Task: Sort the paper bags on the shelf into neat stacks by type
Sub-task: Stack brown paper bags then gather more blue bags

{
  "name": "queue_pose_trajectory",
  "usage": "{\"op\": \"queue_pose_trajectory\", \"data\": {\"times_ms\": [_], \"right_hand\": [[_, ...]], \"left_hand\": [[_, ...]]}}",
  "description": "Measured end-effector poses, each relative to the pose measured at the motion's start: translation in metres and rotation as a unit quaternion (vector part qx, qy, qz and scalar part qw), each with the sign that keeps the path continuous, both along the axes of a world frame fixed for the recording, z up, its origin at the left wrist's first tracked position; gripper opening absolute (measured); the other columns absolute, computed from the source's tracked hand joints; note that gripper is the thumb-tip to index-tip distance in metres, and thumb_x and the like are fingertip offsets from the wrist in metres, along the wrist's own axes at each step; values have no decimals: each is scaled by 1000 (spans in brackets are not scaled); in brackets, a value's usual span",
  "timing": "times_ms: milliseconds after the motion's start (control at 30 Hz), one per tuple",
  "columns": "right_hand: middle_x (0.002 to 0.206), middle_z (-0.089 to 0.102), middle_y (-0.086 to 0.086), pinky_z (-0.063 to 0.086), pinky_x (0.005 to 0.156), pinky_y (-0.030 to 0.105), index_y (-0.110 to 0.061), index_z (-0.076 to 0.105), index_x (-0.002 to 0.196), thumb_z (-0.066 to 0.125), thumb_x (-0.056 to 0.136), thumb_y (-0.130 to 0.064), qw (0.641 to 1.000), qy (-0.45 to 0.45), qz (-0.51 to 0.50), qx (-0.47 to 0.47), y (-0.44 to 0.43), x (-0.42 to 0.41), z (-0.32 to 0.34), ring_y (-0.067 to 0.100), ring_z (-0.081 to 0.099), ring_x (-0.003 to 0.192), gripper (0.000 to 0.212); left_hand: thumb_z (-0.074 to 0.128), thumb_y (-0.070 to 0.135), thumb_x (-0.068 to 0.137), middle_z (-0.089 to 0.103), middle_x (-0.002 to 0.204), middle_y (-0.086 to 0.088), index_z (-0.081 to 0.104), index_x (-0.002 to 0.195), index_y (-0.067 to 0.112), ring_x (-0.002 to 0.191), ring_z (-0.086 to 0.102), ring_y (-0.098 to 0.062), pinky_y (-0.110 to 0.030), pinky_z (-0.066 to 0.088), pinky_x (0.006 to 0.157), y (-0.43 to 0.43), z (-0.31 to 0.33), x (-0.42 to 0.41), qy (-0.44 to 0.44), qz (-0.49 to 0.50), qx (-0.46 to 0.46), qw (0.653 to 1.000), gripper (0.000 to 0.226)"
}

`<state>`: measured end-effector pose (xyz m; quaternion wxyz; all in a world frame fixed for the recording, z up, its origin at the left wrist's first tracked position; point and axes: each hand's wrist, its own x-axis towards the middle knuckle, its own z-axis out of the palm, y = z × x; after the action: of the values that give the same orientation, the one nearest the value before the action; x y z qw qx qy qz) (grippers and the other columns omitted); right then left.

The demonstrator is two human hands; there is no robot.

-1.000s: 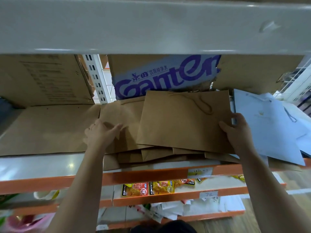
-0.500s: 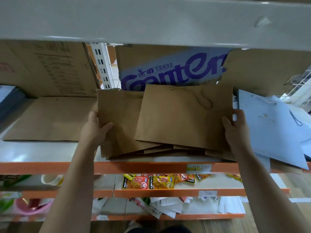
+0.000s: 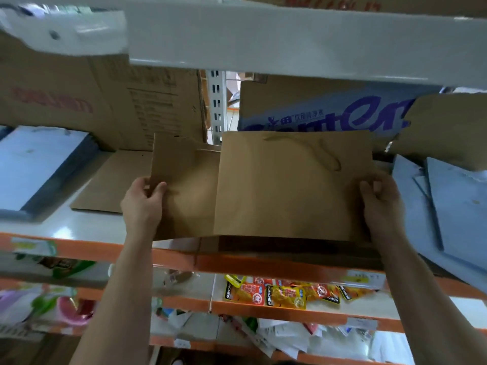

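Head view: two bare forearms rise past a lower shelf of snack packets to the orange rail of the shelf being sorted. The left hand pinches the left edge of the under bag, thumb on top and fingers tucked beneath. The right hand is curled round the right edge of the upper bag in the same way. Both are brown paper bags, held flat between the hands with their long axis running left to right. Their near edge hangs just over the rail, with dark shadow below it.

The two bags are not square to each other. The under bag sticks out to the left, and the upper one, its cord handle showing, covers the right part. Squaring them looks like a matter of bringing the hands toward each other along that axis.

Just beside the left hand lies a flat brown sheet; whether it is a bag I cannot tell. Further left sits a stack of pale blue bags, and loose blue bags sprawl near the right hand. Cardboard boxes stand behind, under the white upper shelf.
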<state>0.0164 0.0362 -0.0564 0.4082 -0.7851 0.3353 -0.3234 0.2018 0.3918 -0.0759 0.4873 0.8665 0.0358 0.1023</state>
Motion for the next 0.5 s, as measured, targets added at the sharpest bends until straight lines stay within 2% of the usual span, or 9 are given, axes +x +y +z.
{"op": "queue_pose_trajectory", "data": {"times_ms": [67, 133, 200, 267, 367, 500], "right_hand": [[90, 56, 2, 31, 57, 26, -17, 53, 117, 49, 99, -24, 1000, 0, -5, -12, 18, 17, -1, 21, 51, 77, 20], [97, 54, 0, 31, 57, 24, -14, 52, 124, 49, 99, -24, 1000, -2, -14, -2, 42, 36, -2, 18, 49, 84, 27], [104, 50, -5, 33, 68, 25, -12, 51, 127, 49, 100, -24, 1000, -2, -14, 19, 70, 54, -4, 14, 47, 94, 30], [111, 52, -5, 33, 77, 26, -14, 52, 128, 49, 100, -25, 999, 14, -10, 30, 94, 68, -12, 15, 49, 101, 30], [116, 56, 0, 34, 82, 28, -17, 52, 126, 49, 100, -28, 998, 39, -17, 46, 123, 86, -25, 16, 50, 104, 29], [120, 55, 4, 33, 84, 29, -13, 53, 127, 53, 98, -27, 996, 60, -51, 40, 157, 102, -34, 24, 51, 113, 32]], "left_hand": [[59, 37, 92, 62, 109, -3, 59, 117, 14, 91, 55, -20, -38, 48, 83, 23, 1, 20, 0, 11, -12, 1000, 34], [60, 41, 90, 63, 112, -5, 60, 118, 16, 95, 57, -22, -43, 50, 87, 50, 2, 43, 8, 12, -7, 1000, 38], [60, 43, 89, 63, 111, -4, 60, 119, 16, 97, 58, -24, -47, 51, 88, 78, 3, 67, 26, -4, 0, 1000, 40], [62, 43, 88, 61, 109, -3, 61, 117, 16, 96, 57, -24, -46, 50, 89, 102, 3, 89, 42, -21, 5, 999, 39], [66, 46, 85, 62, 107, -6, 63, 116, 15, 96, 59, -26, -47, 51, 88, 134, -2, 119, 64, -32, 6, 997, 45], [66, 54, 81, 64, 100, -7, 65, 106, 14, 92, 60, -27, -47, 52, 86, 165, -13, 150, 66, -43, 37, 996, 47]]}}
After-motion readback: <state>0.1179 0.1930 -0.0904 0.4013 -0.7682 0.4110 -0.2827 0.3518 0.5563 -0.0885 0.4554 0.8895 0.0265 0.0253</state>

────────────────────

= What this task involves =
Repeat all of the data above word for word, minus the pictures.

= Output of the exercise =
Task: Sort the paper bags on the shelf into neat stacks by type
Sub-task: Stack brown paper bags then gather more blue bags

{
  "name": "queue_pose_trajectory",
  "usage": "{\"op\": \"queue_pose_trajectory\", \"data\": {\"times_ms\": [_], \"right_hand\": [[_, ...]], \"left_hand\": [[_, ...]]}}",
  "description": "Measured end-effector poses, each relative to the pose measured at the motion's start: translation in metres and rotation as a unit quaternion (vector part qx, qy, qz and scalar part qw), each with the sign that keeps the path continuous, both along the axes of a world frame fixed for the recording, z up, its origin at the left wrist's first tracked position; gripper opening absolute (measured); the other columns absolute, computed from the source's tracked hand joints; note that gripper is the thumb-tip to index-tip distance in metres, and thumb_x and the like are fingertip offsets from the wrist in metres, along the wrist's own axes at each step; values have no decimals: each is scaled by 1000 (spans in brackets are not scaled); in brackets, a value's usual span",
  "timing": "times_ms: milliseconds after the motion's start (control at 30 Hz), one per tuple",
  "columns": "right_hand: middle_x (0.002 to 0.206), middle_z (-0.089 to 0.102), middle_y (-0.086 to 0.086), pinky_z (-0.063 to 0.086), pinky_x (0.005 to 0.156), pinky_y (-0.030 to 0.105), index_y (-0.110 to 0.061), index_z (-0.076 to 0.105), index_x (-0.002 to 0.196), thumb_z (-0.066 to 0.125), thumb_x (-0.056 to 0.136), thumb_y (-0.130 to 0.064), qw (0.641 to 1.000), qy (-0.45 to 0.45), qz (-0.51 to 0.50), qx (-0.47 to 0.47), y (-0.44 to 0.43), x (-0.42 to 0.41), z (-0.32 to 0.34), ring_y (-0.067 to 0.100), ring_z (-0.081 to 0.099), ring_x (-0.003 to 0.192), gripper (0.000 to 0.212); left_hand: thumb_z (-0.074 to 0.128), thumb_y (-0.070 to 0.135), thumb_x (-0.068 to 0.137), middle_z (-0.089 to 0.103), middle_x (-0.002 to 0.204), middle_y (-0.086 to 0.088), index_z (-0.081 to 0.104), index_x (-0.002 to 0.195), index_y (-0.067 to 0.112), ring_x (-0.002 to 0.191), ring_z (-0.086 to 0.102), ring_y (-0.098 to 0.062), pinky_y (-0.110 to 0.030), pinky_z (-0.066 to 0.088), pinky_x (0.006 to 0.157), y (-0.43 to 0.43), z (-0.31 to 0.33), x (-0.42 to 0.41), qy (-0.44 to 0.44), qz (-0.49 to 0.50), qx (-0.46 to 0.46), qw (0.653 to 1.000), gripper (0.000 to 0.226)"
}

`<state>`: measured end-effector pose (xyz m; quaternion wxyz; all in a world frame fixed for the recording, z up, its origin at the left wrist's first tracked position; point and axes: each hand's wrist, its own x-axis towards the middle knuckle, its own z-axis out of the palm, y = z × x; after the action: of the values that give the same orientation, the one nearest the value before the action; x y z qw qx qy qz) (grippers and the other columns omitted); right then left.

The demonstrator is two human hands; there is no robot.

-1.000s: 
-0.500s: 
+0.000s: 

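Head view: two bare forearms rise past a lower shelf of snack packets to the orange rail of the shelf being sorted. The left hand pinches the left edge of the under bag, thumb on top and fingers tucked beneath. The right hand is curled round the right edge of the upper bag in the same way. Both are brown paper bags, held flat between the hands with their long axis running left to right. Their near edge hangs just over the rail, with dark shadow below it.

The two bags are not square to each other. The under bag sticks out to the left, and the upper one, its cord handle showing, covers the right part. Squaring them looks like a matter of bringing the hands toward each other along that axis.

Just beside the left hand lies a flat brown sheet; whether it is a bag I cannot tell. Further left sits a stack of pale blue bags, and loose blue bags sprawl near the right hand. Cardboard boxes stand behind, under the white upper shelf.
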<state>0.0164 0.0362 -0.0564 0.4082 -0.7851 0.3353 -0.3234 0.2018 0.3918 -0.0759 0.4873 0.8665 0.0358 0.1023</state>
Motion for the next 0.5 s, as measured, targets added at the sharpest bends until straight lines stay within 2% of the usual span, or 9 are given, axes +x +y +z.
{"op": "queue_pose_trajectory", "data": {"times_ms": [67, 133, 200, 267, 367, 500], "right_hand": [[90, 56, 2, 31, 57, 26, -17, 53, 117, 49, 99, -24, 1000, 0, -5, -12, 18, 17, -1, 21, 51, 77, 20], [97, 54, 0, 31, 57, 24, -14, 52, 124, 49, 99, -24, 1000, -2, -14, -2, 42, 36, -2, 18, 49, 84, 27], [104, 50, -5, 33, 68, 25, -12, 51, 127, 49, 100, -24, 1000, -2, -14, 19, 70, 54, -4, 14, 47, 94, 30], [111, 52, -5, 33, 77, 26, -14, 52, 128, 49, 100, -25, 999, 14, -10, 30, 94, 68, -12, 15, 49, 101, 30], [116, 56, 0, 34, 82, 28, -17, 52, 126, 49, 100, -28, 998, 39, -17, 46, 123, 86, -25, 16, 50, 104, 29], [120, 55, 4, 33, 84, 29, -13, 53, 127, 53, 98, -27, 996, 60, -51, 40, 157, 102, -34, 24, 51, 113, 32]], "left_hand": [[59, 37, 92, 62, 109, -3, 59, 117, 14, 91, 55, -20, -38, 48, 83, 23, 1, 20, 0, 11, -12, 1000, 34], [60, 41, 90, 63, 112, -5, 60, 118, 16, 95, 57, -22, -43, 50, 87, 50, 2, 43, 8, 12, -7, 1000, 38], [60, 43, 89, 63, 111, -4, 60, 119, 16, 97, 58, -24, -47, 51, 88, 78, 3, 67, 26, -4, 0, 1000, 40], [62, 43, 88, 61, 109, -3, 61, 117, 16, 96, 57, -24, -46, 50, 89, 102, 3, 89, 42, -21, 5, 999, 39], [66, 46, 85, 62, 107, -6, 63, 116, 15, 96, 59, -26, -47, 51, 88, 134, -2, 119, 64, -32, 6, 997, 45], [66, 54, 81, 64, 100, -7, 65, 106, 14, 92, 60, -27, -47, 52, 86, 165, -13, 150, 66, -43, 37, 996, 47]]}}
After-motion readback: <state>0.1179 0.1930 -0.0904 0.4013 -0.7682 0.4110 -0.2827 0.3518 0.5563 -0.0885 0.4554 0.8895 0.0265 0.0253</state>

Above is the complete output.